Langkah-langkah di Foresee yang hanya bisa dilihat oleh Qin Tian telah membimbingnya.
Di sinilah letak kepercayaan diri Qin Tian, Itu memberinya keberanian untuk menghadapi apa pun.
Setelah diam sebentar Qin Tian menuju ke meja logam. Kemudian dia menyeret kursi kayu itu keluar. Kursi itu anehnya berat. Terdengar suara berderit saat kursi tergores ke lantai. Ada suara yang membosankan.
Qin Tian duduk dengan tenang.
…
Detektif muda itu sudah berbalik dan pergi.
Hanya ruang interogasi yang sepi yang tersisa. Qin Tian sendirian di ruang interogasi. Ada satu lampu di setiap sisi meja logam tetapi hanya satu yang menyala.
Qin Tian melihat ke atas. Dia dengan santai memindai ruang interogasi yang tampaknya biasa. Ruang interogasi tidak luas, itu gelap dan dingin
Dia hendak membuang muka. Tapi dia tiba-tiba melihat kabel yang menggantung.
Mengapa tidak ada lampu gantung? Dia menyipitkan matanya dan melihat kabel listrik dengan hati-hati.
Ujung-ujung kawat memperlihatkan kawat tembaga di dalamnya. Tampaknya ada bintik hitam seukuran wijen pada kabel tembaga berwarna coklat kekuningan.
Entah kenapa titik hitam ini sepertinya terus-menerus menarik perhatian Qin Tian, Dia semakin menyadari keanehan ruang interogasi ini. Meskipun dia tidak bisa menunjukkan detail yang tepat.
Namun itu membuat suasana hatinya tertekan. Pusing di kepalanya benar-benar terasa. Meskipun ruang interogasi sangat kecil, lampu meja sederhana tidak cukup untuk menerangi seluruh ruang interogasi.
Dalam kegelapan yang tersisa, siapa yang tahu mekanisme seperti apa yang tersembunyi di dalamnya?
Saat dia sedang berpikir secara acak. Seseorang mengetuk pintu dengan ringan.
Sebuah tangan yang adil dan halus mendorong pintu hingga terbuka.

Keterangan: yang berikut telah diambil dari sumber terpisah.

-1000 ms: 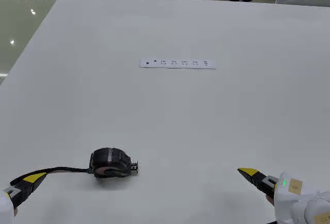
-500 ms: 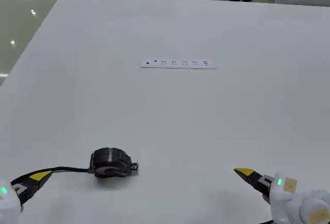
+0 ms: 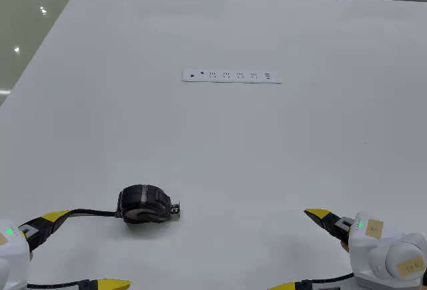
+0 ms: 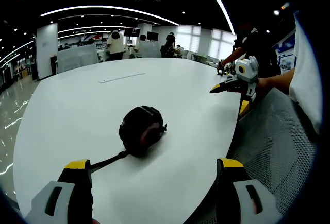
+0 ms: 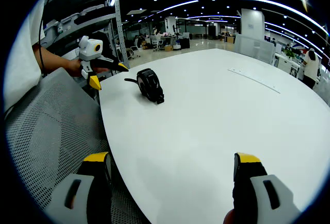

Apa yang muncul di depan mata Qin Tian adalah seorang wanita dengan rambut hitam panjang. Dia mengenakan pakaian formal.
__ADS_1
Namun kemeja putih dan jas di area lengan bawah digulung.Kecantikan yang dewasa, seksi, lembut, dan tampak intelektual.
"Hai. Namaku Shasha. Saya bertanggung jawab atas interogasi Anda kali ini. ”Pakar psikologi dengan temperamen seperti wanita anggun ini memiliki ekspresi tenang dan kata-katanya singkat.